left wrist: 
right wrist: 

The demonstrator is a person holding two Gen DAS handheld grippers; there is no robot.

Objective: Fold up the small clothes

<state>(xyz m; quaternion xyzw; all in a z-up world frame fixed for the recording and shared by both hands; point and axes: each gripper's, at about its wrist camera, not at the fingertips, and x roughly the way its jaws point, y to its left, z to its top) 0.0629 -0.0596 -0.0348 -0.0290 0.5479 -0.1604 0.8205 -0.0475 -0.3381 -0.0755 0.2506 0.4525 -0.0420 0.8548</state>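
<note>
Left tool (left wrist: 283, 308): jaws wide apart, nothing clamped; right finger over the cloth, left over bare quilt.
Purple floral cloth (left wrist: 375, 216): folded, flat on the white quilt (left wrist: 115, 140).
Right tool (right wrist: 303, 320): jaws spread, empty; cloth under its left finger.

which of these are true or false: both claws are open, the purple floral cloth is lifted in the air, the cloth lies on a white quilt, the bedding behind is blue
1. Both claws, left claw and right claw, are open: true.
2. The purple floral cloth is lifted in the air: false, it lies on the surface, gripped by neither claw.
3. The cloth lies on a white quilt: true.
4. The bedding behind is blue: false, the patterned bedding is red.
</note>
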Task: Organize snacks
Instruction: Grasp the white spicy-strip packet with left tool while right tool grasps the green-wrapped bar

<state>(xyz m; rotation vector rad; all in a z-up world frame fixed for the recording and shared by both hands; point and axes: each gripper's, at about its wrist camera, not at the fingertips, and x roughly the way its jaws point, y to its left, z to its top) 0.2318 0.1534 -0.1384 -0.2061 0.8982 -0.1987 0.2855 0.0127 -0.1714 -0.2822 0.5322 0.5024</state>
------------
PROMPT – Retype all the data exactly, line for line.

RESPONSE –
left wrist: 
right wrist: 

The demonstrator is a person holding two Gen DAS handheld grippers; there is no robot.

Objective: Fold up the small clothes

<state>(xyz m; quaternion xyzw; all in a z-up world frame fixed for the recording and shared by both hands; point and axes: each gripper's, at about its wrist camera, not at the fingertips, and x roughly the way its jaws point, y to its left, z to its top) 0.0629 -0.0596 -0.0348 -0.0290 0.5479 -0.1604 0.8205 -0.0475 -0.3381 -0.0755 0.2506 0.4525 -0.0420 0.8548</state>
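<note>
Left tool (left wrist: 283, 308): jaws wide apart, nothing clamped; right finger over the cloth, left over bare quilt.
Purple floral cloth (left wrist: 375, 216): folded, flat on the white quilt (left wrist: 115, 140).
Right tool (right wrist: 303, 320): jaws spread, empty; cloth under its left finger.

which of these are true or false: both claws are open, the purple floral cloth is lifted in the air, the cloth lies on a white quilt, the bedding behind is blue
1. Both claws, left claw and right claw, are open: true.
2. The purple floral cloth is lifted in the air: false, it lies on the surface, gripped by neither claw.
3. The cloth lies on a white quilt: true.
4. The bedding behind is blue: false, the patterned bedding is red.
</note>
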Task: Organize snacks
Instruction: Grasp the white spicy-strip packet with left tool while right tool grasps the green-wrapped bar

<state>(xyz m; rotation vector rad; all in a z-up world frame fixed for the recording and shared by both hands; point and axes: each gripper's, at about its wrist camera, not at the fingertips, and x roughly the way its jaws point, y to its left, z to its top) 0.2318 0.1534 -0.1384 -0.2061 0.8982 -0.1987 0.2855 0.0127 -0.1714 -0.2822 0.5322 0.5024</state>

No additional work remains on the exercise.